She must have heard or even seen him coming, for she had come to a halt, but she was awaiting the inevitable with her back turned to him, as motionless as if frozen in place. The behaviour of toothless, clawless prey when discovered. He knew she was anything but. He thundered past in a cloud of snow dust, then came to a sharp stop in front of her, a deliberate move that blocked her path with a wall of stomping, steaming muscle. Just in case she tried to impulsively run from him, which would only embarrass them both.

When she rose from her curtsy, she shot him an assessing look from beneath her lashes and it went all the way to his core. Only now he noticed how hard his pulse drummed in his throat. He felt the warm

5

sheen of sweat on his back. The cool touch of winter air on his brow. He blatantly returned her scrutiny. Her nose and cheeks were ruddy, one icy breeze away from frost bite. Her stupid hat was askew.
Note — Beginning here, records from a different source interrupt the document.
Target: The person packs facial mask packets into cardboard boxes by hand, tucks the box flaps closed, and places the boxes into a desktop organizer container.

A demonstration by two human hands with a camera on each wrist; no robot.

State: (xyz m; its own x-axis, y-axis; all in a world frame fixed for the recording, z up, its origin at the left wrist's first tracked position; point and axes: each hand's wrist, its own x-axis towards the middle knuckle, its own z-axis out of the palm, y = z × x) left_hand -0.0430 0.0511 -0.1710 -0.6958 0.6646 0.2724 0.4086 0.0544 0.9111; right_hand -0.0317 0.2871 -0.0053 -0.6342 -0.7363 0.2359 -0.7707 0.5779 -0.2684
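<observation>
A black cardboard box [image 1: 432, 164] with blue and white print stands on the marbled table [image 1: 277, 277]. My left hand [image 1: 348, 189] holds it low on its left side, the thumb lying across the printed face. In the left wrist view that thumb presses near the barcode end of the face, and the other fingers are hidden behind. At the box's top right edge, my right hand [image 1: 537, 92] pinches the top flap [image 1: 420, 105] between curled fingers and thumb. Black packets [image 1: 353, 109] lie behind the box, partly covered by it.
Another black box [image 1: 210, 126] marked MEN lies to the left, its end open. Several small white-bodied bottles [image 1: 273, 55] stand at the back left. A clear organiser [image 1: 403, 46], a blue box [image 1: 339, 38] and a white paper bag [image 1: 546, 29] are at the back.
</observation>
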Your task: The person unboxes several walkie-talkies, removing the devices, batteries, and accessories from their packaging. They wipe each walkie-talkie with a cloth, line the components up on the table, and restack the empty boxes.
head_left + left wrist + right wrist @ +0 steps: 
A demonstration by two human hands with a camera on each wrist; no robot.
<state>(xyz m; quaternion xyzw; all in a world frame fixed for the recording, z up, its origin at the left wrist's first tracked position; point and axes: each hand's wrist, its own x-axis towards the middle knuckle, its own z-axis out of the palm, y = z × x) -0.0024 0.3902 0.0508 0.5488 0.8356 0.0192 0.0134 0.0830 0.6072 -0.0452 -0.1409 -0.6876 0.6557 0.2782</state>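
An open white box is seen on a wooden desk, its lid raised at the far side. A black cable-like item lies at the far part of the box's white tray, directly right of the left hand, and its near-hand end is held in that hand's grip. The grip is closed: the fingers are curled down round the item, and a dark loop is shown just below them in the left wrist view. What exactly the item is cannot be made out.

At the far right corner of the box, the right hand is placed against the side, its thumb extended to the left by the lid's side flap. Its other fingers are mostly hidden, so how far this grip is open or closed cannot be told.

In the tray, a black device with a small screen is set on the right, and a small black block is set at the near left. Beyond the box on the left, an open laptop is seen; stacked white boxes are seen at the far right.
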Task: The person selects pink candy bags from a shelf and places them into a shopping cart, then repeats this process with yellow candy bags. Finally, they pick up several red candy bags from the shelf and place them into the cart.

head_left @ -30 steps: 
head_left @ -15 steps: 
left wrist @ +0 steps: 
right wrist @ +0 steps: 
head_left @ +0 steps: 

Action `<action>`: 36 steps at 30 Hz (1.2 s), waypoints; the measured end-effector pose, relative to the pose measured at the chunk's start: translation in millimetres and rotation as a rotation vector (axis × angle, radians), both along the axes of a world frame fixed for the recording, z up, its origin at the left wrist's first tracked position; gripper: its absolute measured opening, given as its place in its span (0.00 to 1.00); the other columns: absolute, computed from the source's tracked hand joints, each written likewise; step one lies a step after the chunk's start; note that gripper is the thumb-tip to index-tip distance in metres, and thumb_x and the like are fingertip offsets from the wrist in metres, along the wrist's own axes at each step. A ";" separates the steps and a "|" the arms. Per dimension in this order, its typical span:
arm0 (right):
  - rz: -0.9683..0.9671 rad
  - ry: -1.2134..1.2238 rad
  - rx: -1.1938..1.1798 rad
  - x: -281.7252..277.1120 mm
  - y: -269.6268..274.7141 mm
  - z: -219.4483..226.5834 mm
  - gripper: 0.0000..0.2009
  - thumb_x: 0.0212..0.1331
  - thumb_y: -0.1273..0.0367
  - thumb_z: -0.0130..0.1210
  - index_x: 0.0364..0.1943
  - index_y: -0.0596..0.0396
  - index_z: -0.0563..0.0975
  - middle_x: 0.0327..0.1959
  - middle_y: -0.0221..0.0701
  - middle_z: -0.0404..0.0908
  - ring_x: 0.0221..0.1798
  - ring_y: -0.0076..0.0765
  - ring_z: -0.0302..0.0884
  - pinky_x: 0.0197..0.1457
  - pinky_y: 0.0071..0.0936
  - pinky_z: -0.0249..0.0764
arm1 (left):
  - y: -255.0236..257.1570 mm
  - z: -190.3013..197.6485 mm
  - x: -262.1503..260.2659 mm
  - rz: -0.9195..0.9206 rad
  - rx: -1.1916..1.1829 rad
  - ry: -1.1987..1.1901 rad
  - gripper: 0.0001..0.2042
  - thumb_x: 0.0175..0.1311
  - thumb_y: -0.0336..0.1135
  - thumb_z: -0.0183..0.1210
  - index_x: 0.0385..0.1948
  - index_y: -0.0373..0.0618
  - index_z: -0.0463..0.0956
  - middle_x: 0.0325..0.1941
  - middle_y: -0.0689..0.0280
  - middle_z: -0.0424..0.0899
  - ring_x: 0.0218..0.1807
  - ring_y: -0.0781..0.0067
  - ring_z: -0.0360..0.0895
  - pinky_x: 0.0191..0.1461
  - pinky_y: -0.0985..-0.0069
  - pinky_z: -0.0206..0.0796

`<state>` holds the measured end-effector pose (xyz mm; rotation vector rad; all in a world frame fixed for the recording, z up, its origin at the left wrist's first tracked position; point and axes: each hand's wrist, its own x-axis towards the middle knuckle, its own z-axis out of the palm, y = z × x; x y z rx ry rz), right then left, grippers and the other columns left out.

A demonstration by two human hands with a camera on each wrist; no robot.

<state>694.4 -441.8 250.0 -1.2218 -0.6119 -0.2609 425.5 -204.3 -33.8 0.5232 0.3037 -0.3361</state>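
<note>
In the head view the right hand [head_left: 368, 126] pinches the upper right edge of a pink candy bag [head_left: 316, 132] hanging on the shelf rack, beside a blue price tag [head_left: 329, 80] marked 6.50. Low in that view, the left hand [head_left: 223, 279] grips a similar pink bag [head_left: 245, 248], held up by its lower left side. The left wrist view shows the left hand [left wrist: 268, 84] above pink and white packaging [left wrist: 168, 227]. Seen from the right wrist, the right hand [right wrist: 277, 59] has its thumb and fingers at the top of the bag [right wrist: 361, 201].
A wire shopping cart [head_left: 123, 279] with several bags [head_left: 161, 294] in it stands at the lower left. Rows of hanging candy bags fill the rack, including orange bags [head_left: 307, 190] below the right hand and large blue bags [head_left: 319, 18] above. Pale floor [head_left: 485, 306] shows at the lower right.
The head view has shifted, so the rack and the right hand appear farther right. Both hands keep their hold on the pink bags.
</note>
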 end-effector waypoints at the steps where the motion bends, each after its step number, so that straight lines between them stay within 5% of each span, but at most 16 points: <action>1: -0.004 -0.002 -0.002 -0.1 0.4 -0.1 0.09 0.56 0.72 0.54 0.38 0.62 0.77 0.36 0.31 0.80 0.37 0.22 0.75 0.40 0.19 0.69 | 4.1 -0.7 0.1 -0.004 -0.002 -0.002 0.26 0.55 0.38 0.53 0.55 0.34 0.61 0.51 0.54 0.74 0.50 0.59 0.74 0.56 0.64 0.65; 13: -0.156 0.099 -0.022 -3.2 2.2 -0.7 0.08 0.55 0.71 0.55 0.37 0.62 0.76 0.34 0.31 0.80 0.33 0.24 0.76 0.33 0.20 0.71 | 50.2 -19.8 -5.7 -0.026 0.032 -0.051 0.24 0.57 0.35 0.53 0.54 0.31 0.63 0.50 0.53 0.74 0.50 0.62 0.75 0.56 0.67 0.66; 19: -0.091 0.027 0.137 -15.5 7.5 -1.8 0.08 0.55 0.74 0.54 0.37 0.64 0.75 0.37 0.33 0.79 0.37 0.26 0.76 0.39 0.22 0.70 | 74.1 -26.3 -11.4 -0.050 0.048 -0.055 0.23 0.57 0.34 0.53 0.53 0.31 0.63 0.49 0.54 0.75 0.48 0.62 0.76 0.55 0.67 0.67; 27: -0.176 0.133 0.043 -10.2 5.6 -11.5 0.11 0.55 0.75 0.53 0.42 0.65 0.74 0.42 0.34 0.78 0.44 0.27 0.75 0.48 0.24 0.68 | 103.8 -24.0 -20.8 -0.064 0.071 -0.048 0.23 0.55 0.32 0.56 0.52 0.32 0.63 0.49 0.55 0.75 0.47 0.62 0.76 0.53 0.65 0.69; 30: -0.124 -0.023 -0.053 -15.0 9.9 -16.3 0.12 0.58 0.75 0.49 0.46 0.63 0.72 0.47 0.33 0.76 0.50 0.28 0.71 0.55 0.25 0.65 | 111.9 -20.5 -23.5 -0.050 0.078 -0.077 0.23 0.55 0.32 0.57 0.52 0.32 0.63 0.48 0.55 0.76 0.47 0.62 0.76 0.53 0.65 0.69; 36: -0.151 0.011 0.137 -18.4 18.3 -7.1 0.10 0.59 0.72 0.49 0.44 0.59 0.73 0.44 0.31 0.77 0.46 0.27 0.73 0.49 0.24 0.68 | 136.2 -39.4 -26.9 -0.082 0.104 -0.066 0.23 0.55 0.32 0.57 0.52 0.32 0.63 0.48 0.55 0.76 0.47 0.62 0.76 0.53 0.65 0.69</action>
And her coat – well, hell, it could barely call itself that; even in its hay days the now faded, patchy thing would have offered lousy protection in current conditions. A flicker of dark frustration heated his chest. His stallion danced beneath him, riled by his black mood. He reined both of them in.

“Good afternoon, Miss Archer.” He kept his tone deceptively idle. “Now, what exactly were you hoping to achieve with this?”

He drew a circle around her and the snowy path with his index finger.

She glanced up at him with guarded eyes. “I’m following your orders, Your Grace,” she said coolly.

“The road permits travel, so I left your house.”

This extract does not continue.